Data

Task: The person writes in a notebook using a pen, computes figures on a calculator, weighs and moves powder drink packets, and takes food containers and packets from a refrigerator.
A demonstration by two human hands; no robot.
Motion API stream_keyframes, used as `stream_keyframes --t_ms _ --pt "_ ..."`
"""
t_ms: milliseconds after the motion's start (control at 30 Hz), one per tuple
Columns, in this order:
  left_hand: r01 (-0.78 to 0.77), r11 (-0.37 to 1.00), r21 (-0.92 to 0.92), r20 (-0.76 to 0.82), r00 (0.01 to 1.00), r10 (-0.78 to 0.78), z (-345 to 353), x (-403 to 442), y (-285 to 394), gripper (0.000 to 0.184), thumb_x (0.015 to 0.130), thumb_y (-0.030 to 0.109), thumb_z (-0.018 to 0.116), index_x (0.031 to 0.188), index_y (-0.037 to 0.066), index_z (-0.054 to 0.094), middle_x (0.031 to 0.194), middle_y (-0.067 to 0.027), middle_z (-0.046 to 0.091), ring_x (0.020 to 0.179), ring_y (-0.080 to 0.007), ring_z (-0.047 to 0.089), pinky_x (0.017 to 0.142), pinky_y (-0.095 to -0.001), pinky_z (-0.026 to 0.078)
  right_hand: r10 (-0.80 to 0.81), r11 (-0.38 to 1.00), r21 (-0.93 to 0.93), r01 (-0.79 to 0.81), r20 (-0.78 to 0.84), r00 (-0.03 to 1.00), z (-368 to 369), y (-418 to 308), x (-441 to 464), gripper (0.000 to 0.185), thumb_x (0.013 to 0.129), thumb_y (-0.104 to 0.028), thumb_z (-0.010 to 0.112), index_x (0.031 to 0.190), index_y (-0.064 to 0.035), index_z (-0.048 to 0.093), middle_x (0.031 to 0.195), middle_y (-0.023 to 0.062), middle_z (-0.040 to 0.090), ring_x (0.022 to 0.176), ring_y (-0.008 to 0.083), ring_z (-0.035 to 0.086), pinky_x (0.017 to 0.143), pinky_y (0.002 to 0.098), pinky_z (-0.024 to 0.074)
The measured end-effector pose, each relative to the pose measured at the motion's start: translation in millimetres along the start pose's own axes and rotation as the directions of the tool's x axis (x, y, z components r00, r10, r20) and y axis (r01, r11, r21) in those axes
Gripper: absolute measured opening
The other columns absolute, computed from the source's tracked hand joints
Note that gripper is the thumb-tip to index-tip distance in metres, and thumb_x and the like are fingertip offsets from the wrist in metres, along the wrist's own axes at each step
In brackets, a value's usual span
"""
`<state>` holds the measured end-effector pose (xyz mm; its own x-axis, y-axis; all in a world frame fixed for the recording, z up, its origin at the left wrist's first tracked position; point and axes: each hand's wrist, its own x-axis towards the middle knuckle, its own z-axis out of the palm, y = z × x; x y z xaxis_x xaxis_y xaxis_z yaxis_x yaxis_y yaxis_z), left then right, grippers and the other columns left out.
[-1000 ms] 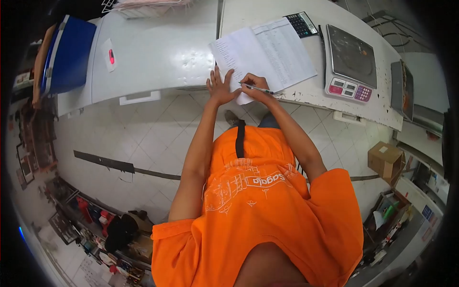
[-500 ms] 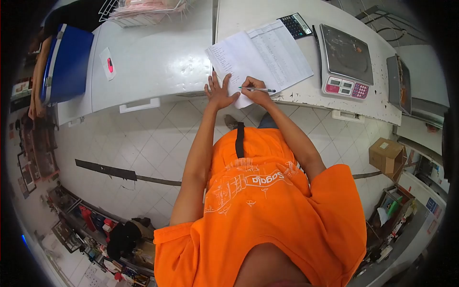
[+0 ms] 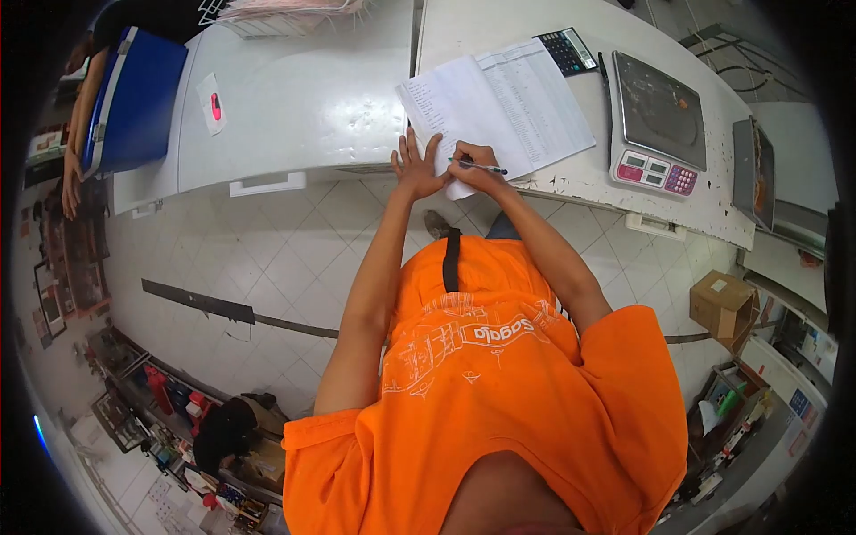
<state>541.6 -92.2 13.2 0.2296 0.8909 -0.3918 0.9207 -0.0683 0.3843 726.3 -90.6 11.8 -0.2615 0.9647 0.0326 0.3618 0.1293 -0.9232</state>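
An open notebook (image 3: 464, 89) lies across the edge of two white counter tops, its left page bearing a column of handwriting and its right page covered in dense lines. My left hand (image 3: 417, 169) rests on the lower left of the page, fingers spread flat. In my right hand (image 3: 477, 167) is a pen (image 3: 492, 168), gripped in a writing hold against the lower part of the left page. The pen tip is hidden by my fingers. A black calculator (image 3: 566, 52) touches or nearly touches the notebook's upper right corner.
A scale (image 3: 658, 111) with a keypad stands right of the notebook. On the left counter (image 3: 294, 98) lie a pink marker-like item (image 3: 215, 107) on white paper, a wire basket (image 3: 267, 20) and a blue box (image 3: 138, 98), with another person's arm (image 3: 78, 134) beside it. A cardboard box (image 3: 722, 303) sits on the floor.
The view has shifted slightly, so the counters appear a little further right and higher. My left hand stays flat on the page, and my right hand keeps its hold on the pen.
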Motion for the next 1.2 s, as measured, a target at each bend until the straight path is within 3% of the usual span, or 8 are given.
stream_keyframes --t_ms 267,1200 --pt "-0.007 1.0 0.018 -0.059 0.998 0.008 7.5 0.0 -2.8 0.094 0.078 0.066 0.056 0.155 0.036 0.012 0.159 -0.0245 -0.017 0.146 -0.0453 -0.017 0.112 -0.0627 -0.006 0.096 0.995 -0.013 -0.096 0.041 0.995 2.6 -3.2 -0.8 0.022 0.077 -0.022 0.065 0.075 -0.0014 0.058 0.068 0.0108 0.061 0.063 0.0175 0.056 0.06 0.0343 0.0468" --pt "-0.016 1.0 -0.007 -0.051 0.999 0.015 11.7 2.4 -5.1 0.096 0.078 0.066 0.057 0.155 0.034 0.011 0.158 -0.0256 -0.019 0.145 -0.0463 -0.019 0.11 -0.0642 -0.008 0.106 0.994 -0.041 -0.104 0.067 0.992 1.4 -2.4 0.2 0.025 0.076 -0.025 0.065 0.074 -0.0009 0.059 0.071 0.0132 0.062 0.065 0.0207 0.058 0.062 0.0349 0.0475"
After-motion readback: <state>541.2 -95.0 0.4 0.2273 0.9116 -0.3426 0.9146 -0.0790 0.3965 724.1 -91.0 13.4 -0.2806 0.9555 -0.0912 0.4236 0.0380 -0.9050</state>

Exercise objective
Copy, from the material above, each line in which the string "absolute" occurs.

Result below
Gripper: absolute measured opening
The other columns absolute, computed from the source's tracked hand joints

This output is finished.